Directions: Give the listing again, word for word.

· · · · ·

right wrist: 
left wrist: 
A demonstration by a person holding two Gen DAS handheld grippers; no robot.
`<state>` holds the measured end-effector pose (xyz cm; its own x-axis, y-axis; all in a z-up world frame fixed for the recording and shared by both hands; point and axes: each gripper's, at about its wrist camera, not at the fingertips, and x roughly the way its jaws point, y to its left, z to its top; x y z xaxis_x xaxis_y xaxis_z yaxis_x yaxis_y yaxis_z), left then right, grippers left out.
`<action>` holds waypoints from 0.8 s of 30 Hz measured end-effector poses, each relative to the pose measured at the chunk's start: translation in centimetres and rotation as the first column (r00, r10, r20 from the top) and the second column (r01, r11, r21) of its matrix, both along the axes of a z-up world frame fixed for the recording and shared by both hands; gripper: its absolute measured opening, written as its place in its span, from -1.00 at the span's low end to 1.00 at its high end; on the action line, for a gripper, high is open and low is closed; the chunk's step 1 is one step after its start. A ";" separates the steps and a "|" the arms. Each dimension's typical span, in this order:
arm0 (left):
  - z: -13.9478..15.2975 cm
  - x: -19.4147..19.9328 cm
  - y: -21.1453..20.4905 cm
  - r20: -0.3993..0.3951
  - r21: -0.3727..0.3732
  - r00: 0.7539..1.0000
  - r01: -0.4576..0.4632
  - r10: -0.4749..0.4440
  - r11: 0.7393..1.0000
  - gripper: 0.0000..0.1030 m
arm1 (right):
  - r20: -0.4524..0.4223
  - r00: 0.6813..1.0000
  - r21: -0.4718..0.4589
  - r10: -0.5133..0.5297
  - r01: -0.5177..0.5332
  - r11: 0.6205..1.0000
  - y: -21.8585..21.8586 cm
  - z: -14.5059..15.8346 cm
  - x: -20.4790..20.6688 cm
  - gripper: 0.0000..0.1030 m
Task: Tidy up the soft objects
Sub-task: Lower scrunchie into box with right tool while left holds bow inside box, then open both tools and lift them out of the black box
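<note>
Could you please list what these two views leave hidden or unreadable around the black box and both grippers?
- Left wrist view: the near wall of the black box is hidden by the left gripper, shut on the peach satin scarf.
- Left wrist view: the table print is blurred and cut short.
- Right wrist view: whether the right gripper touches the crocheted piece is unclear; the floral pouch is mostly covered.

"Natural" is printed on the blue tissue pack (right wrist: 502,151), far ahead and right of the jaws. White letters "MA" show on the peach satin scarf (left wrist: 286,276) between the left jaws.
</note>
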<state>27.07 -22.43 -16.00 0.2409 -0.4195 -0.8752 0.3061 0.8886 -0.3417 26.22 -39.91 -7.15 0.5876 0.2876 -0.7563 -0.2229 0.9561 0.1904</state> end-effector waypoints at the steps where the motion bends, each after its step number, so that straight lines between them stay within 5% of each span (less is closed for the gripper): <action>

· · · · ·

Answer section:
right wrist: 
left wrist: 
A demonstration by a person holding two Gen DAS handheld grippers; no robot.
`<state>` holds the measured end-effector pose (xyz cm; its own x-axis, y-axis; all in a z-up world frame fixed for the recording and shared by both hands; point and axes: each gripper's, at about its wrist camera, not at the fingertips, and x roughly the way its jaws point, y to its left, z to its top; x y z xaxis_x xaxis_y xaxis_z yaxis_x yaxis_y yaxis_z), left then right, grippers left out.
`<action>` holds waypoints from 0.8 s of 30 Hz measured end-effector poses, each relative to the pose measured at the chunk's start: translation in centimetres and rotation as the first column (r00, r10, r20 from the top) and the second column (r01, r11, r21) of its matrix, both along the axes of a z-up world frame fixed for the recording and shared by both hands; gripper: its absolute measured opening, written as its place in its span, from -1.00 at the span's low end to 1.00 at its high end; on the action line, for a gripper, high is open and low is closed; the chunk's step 1 is one step after its start. A ";" separates the steps and a "|" the arms. Each dimension's typical span, in this order:
arm0 (left):
  - z: -13.9478..15.2975 cm
  - x: -19.4147..19.9328 cm
  - y: -21.1453..20.4905 cm
  - r20: -0.3993..0.3951
  - r21: -0.3727..0.3732
  - r00: 0.7539..1.0000
  - r01: -0.4576..0.4632
  - r10: -0.4749..0.4440
  - r11: 0.7393..1.0000
  - gripper: 0.0000..0.1030 m
arm1 (right):
  - r20: -0.4524..0.4223
  - r00: 0.6813..1.0000
  - r21: -0.4718..0.4589
  - r10: -0.5133..0.5297
  - r01: -0.5177..0.5332
  - r11: 0.6205..1.0000
  - y: -21.8585..21.8586 cm
  - z: -14.5059..15.8346 cm
  - x: -20.4790..20.6688 cm
  - gripper: 0.0000..0.1030 m
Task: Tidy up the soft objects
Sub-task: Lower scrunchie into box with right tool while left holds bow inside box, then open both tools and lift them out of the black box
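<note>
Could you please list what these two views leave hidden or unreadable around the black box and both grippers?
- Left wrist view: the near wall of the black box is hidden by the left gripper, shut on the peach satin scarf.
- Left wrist view: the table print is blurred and cut short.
- Right wrist view: whether the right gripper touches the crocheted piece is unclear; the floral pouch is mostly covered.

"Natural" is printed on the blue tissue pack (right wrist: 502,151), far ahead and right of the jaws. White letters "MA" show on the peach satin scarf (left wrist: 286,276) between the left jaws.
</note>
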<state>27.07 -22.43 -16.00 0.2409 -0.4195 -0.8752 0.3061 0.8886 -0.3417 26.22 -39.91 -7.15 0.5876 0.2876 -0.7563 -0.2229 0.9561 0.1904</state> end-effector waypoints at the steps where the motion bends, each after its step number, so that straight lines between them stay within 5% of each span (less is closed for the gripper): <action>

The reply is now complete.